I would like to convert it to a cartesian image, with the origin (centre) on x=2143, y=2091, in the cartesian space. ( I dont care about the grayscale values, i just want the pixels that were 1 on my polar image to keep being 1 on my cartesian image)
Im an trying to use the PolarToIm functiont avalible on File Exchange but I dont know anything about the size scale factor and how i should modify it to apply it to my image ( I think the creator had an image where the dimensions of his image were odd for example)
Edit: Function is working fine for my image but it takes too long for my image (around 7 hours).
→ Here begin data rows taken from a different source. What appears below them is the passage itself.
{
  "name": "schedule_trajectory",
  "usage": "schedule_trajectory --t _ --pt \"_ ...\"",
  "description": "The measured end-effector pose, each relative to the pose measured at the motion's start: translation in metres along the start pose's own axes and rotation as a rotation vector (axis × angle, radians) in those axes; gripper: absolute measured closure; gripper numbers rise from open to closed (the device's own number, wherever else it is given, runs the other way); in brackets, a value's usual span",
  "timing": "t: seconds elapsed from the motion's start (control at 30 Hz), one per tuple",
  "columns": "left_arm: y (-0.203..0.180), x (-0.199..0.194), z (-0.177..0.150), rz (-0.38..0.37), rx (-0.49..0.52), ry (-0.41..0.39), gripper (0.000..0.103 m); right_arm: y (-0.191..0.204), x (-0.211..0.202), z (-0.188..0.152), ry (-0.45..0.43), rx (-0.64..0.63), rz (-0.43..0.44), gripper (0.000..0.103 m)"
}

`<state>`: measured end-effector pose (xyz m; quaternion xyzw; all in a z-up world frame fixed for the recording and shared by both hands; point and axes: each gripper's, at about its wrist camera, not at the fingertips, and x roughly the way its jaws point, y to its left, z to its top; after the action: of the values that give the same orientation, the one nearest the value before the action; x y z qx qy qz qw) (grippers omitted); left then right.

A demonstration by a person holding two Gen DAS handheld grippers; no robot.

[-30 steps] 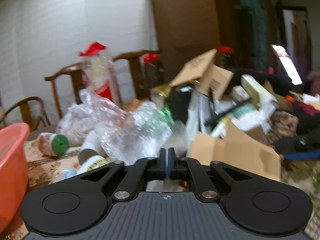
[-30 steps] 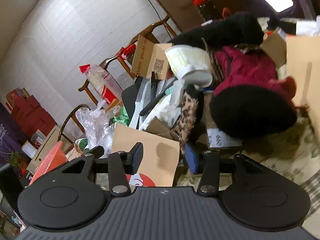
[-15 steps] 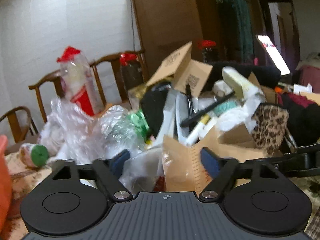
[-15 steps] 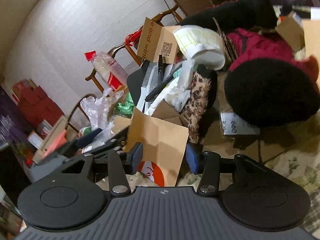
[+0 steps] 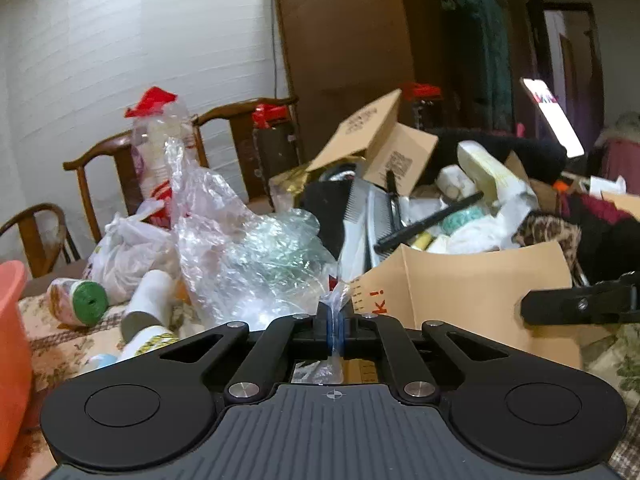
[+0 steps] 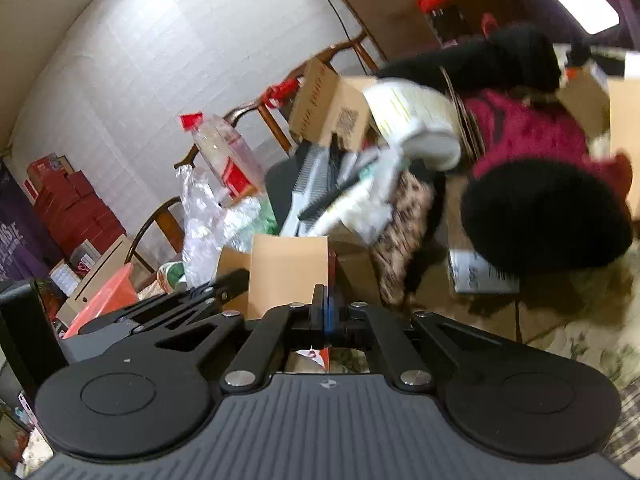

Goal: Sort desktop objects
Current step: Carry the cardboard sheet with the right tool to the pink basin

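We judged the step in hand to be freeing the cardboard box (image 5: 480, 284) from the clutter around it so its contents could be sorted. The left gripper (image 5: 333, 320) had just closed, and its fingers were clenched on a wisp of clear plastic film (image 5: 335, 298) that stuck up between the pads. The right gripper (image 6: 325, 308) had just closed too, its fingers grasping the near wall of the cardboard box, whose tan flap (image 6: 288, 264) rose straight ahead of the pads.

To do this well, we thought the 2 hands should work against each other: the right one holding the box steady, the left one drawing the film away slowly and low. Only a thin edge of film was pinched, so a quick tug could tear it or let it slip. The box was crammed with combs (image 5: 360, 216) and other loose items, so tilting it risked a spill.

The film belonged to the crumpled heap of plastic (image 5: 256, 264) lying on the worktop (image 5: 60, 340) just left of the box and touching it. In the left wrist view, the right gripper's arm reached in from the right edge against the box wall. An orange basin (image 5: 12, 320) stood well apart at the far left.
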<state>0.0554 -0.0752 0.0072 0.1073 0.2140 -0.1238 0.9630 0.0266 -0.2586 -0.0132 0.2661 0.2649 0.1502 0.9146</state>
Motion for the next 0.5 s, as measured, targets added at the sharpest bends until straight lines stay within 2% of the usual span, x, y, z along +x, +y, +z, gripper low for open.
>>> schedule_trajectory --t 0.5 --pt "0.021 -0.054 0.032 0.031 -0.012 -0.119 0.103 0.041 -0.027 0.015 -0.087 -0.060 0.048 0.103"
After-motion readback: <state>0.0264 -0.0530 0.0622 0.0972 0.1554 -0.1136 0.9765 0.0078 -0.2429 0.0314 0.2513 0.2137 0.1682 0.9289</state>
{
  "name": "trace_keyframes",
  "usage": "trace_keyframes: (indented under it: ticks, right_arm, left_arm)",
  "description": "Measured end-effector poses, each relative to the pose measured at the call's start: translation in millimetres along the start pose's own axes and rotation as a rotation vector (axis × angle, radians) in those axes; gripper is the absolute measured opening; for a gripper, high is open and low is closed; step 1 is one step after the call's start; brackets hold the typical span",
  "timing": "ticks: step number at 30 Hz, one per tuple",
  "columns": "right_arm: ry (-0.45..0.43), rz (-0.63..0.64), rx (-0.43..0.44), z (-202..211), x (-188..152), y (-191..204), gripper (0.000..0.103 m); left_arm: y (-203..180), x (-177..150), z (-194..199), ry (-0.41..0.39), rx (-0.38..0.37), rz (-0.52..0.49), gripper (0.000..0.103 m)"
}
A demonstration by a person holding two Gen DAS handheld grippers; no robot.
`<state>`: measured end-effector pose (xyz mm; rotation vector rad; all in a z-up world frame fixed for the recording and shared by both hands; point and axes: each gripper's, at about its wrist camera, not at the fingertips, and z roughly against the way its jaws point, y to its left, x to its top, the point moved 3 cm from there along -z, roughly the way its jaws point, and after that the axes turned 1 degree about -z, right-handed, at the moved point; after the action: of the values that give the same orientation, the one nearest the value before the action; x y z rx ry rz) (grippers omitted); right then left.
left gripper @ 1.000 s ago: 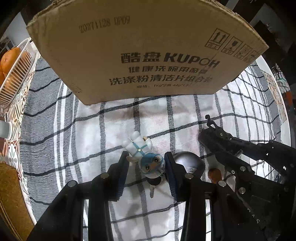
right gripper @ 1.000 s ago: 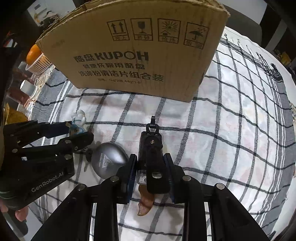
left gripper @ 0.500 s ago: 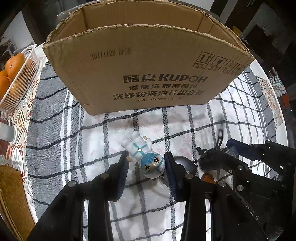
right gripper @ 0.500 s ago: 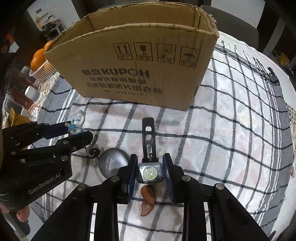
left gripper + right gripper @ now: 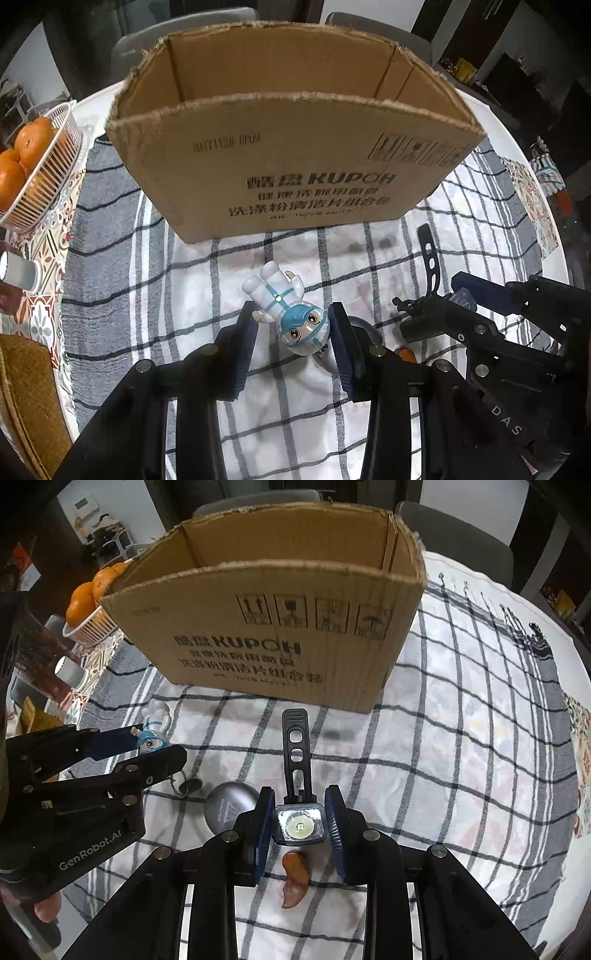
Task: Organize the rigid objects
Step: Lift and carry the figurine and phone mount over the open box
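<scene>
My left gripper (image 5: 291,323) is shut on a white and blue figurine (image 5: 284,306), held head-down above the checked cloth (image 5: 147,302). A keyring (image 5: 190,784) dangles below the figurine (image 5: 157,716). My right gripper (image 5: 300,812) is shut on a black bike light (image 5: 299,823) whose rubber strap (image 5: 295,746) sticks out forward. In the right wrist view the left gripper (image 5: 155,744) is at the left; in the left wrist view the right gripper (image 5: 454,299) is at the right. An open cardboard box (image 5: 288,177) (image 5: 280,627) stands just ahead of both.
A grey round object (image 5: 229,808) and a brown curved piece (image 5: 293,878) lie on the cloth under the grippers. A white basket of oranges (image 5: 44,177), a white cup (image 5: 18,271) and a woven mat (image 5: 26,387) are on the left. Grey chairs stand behind the box.
Both grippers have risen off the cloth with the figurine and the bike light. The box's open top has come into sight in both views.
</scene>
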<state>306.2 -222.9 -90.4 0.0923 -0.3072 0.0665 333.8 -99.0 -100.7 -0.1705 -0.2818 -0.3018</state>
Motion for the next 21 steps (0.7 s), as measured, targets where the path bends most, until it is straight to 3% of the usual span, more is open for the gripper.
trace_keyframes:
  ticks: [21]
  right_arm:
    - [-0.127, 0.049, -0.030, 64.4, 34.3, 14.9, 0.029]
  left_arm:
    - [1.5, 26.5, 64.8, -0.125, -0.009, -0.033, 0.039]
Does anyone know how to improve the efficiency of this code? Maybe introducing the interpolation or vectorising?
function imR = PolarToIm (imP, rMin, rMax, Mr, Nr)
% POLARTOIM converts polar image to rectangular image.
%
% V0.1 16 Dec, 2007 (Created) Prakash Manandhar, pmanandhar@umassd.edu
%
% This is the inverse of ImToPolar. imP is the polar image with M rows and
% N columns of data (double data between 0 and 1). M is the number of
% samples along the radius from rMin to rMax (which are between 0 and 1 and
% rMax > rMin). Mr and Nr are the number of pixels in the rectangular
% domain. The center of the image is assumed to be the origin for the polar
% co-ordinates, and half the width of the image corresponds to r = 1.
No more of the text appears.